**WHAT TO PRODUCE**
Transcribe the data below verbatim from the line with "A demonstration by" to the line with "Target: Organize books". Include both of those lines.
[EXTRACTED INFORMATION — start]
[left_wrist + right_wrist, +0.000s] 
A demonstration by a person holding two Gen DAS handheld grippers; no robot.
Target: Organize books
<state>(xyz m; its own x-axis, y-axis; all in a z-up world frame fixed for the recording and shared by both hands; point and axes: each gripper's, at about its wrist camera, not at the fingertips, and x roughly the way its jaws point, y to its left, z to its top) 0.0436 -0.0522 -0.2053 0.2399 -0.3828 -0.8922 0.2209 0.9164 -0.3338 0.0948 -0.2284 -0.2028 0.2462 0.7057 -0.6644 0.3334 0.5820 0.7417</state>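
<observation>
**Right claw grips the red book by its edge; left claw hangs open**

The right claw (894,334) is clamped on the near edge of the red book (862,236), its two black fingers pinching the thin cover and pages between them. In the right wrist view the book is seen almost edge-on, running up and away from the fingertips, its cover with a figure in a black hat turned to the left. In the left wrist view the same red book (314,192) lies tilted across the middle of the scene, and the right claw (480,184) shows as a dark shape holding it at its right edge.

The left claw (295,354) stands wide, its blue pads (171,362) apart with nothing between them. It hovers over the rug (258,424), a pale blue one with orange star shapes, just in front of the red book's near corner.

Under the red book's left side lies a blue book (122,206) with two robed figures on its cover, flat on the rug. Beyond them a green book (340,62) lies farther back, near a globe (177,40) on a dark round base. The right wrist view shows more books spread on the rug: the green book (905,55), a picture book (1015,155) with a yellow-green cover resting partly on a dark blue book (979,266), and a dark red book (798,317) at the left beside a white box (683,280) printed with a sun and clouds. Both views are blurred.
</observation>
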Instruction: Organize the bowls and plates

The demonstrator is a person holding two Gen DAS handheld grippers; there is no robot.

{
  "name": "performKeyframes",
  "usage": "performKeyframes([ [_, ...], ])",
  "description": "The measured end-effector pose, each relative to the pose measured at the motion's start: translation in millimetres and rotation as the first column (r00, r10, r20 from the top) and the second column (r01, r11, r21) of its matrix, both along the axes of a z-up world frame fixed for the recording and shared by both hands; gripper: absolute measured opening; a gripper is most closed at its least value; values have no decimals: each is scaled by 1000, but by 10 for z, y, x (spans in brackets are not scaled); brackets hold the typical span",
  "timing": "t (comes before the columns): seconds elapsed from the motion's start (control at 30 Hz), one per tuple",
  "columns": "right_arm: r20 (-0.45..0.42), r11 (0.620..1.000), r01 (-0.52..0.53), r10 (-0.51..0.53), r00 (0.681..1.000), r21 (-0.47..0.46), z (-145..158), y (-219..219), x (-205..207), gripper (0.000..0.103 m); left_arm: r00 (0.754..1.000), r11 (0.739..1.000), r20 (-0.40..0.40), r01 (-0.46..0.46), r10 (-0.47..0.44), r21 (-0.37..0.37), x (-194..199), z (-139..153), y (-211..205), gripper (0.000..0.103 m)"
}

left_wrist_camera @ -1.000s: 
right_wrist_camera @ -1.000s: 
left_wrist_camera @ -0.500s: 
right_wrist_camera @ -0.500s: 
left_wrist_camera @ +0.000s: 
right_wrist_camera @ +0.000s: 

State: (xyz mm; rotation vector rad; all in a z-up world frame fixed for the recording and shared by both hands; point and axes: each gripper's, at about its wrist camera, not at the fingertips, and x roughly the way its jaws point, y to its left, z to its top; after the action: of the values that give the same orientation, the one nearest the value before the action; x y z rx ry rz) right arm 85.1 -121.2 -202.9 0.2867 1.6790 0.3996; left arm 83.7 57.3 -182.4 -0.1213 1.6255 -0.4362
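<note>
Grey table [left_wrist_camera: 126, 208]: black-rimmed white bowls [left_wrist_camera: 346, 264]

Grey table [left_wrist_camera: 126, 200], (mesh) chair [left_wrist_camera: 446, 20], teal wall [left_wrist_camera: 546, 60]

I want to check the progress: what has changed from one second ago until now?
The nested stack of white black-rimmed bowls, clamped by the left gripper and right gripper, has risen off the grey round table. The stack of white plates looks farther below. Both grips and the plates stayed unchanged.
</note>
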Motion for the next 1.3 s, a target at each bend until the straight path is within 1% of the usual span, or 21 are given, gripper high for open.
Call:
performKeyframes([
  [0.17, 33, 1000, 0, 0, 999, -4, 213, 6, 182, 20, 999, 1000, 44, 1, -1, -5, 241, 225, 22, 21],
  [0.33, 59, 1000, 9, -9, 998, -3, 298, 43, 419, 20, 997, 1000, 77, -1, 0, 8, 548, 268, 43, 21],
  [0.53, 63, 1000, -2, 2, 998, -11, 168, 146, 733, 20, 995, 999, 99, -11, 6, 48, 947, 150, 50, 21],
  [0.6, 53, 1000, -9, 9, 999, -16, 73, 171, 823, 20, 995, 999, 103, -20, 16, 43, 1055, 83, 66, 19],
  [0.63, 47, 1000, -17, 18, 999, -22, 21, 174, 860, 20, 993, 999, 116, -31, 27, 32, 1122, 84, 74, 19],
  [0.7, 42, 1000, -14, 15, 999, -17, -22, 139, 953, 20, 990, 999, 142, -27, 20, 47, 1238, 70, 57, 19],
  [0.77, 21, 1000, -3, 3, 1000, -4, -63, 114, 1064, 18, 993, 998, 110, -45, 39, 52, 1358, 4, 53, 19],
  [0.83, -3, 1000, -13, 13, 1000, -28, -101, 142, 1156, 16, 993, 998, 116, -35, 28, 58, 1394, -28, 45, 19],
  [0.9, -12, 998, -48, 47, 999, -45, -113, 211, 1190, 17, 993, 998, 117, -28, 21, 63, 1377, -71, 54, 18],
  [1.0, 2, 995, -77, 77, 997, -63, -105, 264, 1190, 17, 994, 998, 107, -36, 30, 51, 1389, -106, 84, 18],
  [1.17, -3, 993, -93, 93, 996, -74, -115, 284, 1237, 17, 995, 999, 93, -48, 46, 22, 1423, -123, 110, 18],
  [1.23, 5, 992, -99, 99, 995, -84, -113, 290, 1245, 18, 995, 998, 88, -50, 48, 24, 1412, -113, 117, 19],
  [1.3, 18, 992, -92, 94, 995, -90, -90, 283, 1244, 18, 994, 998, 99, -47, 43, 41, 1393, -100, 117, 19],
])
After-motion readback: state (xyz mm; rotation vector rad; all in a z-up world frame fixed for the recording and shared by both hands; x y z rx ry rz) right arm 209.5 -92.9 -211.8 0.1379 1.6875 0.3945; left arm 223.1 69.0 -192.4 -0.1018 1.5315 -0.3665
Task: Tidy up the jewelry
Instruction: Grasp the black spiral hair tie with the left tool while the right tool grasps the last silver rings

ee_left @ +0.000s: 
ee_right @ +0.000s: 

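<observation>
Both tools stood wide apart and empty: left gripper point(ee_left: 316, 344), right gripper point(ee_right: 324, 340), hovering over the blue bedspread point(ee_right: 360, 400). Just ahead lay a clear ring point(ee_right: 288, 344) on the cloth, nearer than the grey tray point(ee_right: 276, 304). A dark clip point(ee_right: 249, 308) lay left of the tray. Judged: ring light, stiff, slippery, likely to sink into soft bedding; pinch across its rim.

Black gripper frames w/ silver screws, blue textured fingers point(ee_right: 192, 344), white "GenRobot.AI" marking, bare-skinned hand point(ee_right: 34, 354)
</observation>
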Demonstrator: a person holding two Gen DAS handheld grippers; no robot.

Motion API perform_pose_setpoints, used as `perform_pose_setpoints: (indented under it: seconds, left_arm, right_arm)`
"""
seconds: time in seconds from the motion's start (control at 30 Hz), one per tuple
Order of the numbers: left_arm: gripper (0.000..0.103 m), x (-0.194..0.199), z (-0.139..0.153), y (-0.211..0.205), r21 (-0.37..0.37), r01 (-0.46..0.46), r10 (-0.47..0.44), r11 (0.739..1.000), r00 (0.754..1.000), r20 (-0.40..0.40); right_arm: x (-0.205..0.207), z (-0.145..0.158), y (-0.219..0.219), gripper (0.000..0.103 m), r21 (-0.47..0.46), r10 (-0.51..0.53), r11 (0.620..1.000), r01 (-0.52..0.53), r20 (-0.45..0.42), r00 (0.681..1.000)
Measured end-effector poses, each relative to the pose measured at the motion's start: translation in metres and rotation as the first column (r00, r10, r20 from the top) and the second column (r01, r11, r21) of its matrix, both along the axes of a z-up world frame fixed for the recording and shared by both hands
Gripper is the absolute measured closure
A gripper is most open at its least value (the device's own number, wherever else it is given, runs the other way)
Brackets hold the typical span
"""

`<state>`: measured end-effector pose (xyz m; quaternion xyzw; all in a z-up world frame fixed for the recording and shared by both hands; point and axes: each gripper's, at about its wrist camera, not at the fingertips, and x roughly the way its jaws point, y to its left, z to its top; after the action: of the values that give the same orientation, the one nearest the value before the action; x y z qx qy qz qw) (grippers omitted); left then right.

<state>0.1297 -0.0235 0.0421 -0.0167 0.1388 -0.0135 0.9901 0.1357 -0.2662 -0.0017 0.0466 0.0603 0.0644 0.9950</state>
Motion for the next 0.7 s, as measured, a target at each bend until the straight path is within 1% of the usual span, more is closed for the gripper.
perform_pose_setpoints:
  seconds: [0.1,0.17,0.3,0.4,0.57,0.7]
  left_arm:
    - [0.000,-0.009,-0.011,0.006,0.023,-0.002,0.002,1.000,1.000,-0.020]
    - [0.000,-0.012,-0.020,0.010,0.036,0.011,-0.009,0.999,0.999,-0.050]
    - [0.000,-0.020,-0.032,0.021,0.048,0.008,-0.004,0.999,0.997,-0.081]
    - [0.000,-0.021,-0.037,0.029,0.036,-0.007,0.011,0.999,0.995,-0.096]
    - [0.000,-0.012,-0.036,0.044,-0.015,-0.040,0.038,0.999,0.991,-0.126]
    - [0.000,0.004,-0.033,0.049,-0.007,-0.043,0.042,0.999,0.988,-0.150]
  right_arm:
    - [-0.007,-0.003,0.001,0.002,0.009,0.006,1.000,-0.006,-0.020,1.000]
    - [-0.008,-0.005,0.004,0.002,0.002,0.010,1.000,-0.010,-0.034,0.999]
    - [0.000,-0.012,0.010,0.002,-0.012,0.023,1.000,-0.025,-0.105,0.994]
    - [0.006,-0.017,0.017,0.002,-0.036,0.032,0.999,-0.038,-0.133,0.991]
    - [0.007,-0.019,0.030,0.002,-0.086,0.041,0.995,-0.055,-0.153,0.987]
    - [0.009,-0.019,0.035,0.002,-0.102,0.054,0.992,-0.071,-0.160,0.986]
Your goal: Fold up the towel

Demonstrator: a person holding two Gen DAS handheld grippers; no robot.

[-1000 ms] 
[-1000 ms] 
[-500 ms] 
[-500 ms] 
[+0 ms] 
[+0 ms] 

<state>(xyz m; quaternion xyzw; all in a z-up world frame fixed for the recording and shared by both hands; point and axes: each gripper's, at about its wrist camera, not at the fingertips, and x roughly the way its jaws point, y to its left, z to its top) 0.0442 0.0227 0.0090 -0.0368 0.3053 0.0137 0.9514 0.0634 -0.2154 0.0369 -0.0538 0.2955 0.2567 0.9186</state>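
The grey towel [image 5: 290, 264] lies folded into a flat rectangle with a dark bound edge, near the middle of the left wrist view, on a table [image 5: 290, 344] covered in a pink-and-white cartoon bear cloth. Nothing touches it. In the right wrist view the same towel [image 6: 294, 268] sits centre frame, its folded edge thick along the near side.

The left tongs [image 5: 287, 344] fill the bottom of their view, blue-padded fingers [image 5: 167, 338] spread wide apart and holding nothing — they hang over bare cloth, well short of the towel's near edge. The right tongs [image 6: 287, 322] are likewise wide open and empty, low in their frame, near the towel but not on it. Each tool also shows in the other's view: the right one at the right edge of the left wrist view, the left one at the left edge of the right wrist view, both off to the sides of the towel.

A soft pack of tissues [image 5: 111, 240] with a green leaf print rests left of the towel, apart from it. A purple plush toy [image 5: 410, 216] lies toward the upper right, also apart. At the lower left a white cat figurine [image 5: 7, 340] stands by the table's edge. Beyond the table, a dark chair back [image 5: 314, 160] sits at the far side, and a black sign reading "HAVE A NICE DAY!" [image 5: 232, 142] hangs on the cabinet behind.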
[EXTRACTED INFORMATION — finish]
**ANSWER BELOW**
A demonstration by a person holding two Gen DAS handheld grippers; no robot.
Target: Organize books

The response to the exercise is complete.